Feb 3, 2017 - Modified Feb 4, 2017

ok so after I spent all afternoon digging around ive found a old bamboo dowel with inner diameter of 9.52 outside 14.50 cut to about 13 inches with a old rifle cleaning kit (remove handle) will make a awesome addition to this reel. I'm making the reel now already have rod finished up keep a eye out for the "I made one" tab for my addition. thanks for this awesome design I'm gonna love this for my secret spots that require long hiking and no casting room. plus ill make another for my shtf bag. edit started to put eyelets on the bamboo snapped the one I just put on before it. might want to print a few extras if you plan on carrying this thing in rough country. may even be worth a small investment into some real ones if this becomes a go to fisherman's friend. Oh and the gun cleaning kit I had was a Hoppes brand with a bit of work you can squeeze the metal insert outta the handle without ruining the handle if you wanna salvage it for something else or cut off the handle with a torch lol that's how id get it off anyway outdoors of course unless you are single and don't give no forks hehe....then that's all you I aint gonna judge ya. you may wanna sand down the metal rod of gun cleaning kit if you try to pull it out the way I did.....or loose that fish when your line catches it and be pissed wet and hungry.....
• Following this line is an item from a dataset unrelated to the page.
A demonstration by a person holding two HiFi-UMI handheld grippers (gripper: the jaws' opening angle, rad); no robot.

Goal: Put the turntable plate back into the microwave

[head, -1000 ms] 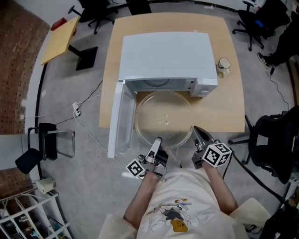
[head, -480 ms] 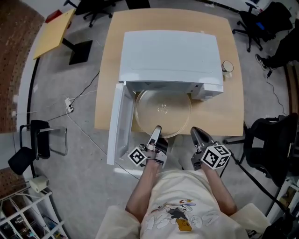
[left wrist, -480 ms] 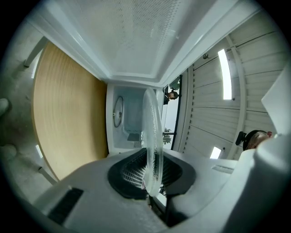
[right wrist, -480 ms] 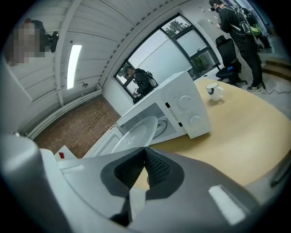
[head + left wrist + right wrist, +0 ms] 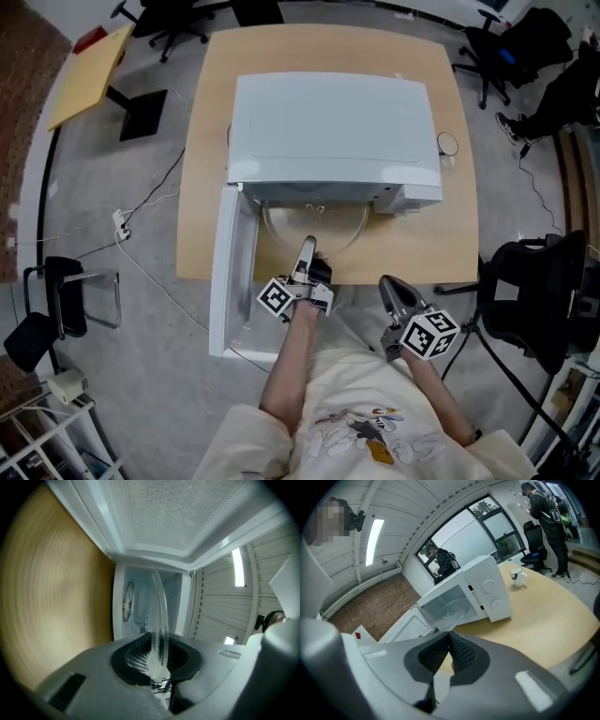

Looks like the files include parts not needed?

The inside drum and the outside drum were revised (see update#1 in the "thing details" tab) I left the original parts up as well because this is still a work In progress. These should be the only duplicate parts. The "inside drum large spool" and "outside drum large spool" were intended to supersede the original drum parts but both are functional. let me know if you have any assembly questions and I will be glad to help if I can.

Can you put everything into one file for a single print

Comments deleted.

Finished the print and assembly and it all went smashingly. Everything printed well. Assembly was straightforward.

I pretty immediately broke the head of the large bolt off when I was playing with reeling (luckily I printed an extra). It may have been poor adhesion, but the bolts are going to be naturally weaker along the Z anyways, so this may end up being a problem. I tried replacing it with a metal bolt, but there was too much friction at the nut, and reeling would continuously tighten the nut down on the bolt until you couldn't reel anymore. Something that might help a bit is to add a little thickness to the outside drum so you can deepen the recess for the crank handle. That might allow you to be able to leave the bolt a little looser and thus not create as much torque on the bolt head (not sure).

Overall, I love it! I'll be keen to see where you take it.

Good suggestion for that indention. I updated both the drum parts so I could increase the diameter of the drum which should make it easier to reel in the line. While I was in the cad files I incorporated that change as well. I plan to get these printed and give it a try next weekend but figured I'd go ahead and post the update now.

Jan 28, 2017 - Modified Jan 28, 2017
SteveZZR - in reply to Cadfinger

Perhaps using a Nyloc nut would allow the nut and bolt to be set up just right without needing to tighten it down? (RE: using a metal bolt)

EDIT: and simply redesign the printed bolt to have a blank part on the shank, and only threads where necessary

Jan 31, 2017 - Modified Jan 31, 2017
Cadfinger - in reply to SteveZZR

I have gotten a good result with galling the threads, ever so slightly, with a pair of pliers. This seems to add a bit of resistance and prevents the nut from spinning freely (the same way a nyloc nut would work). You might also try to print the nuts at 99% or 98% so that you could get a tighter fit. I think a metal bolt and nyloc nut would also work well and be an inexpensive solution.

This is fantastic. I just started the print. I'll let you know how it goes.

Great work!

This is genius, love the idea, can't wait to make one

That's so crazy. I had almost the identical idea. Looks great and I can't wait to try this out.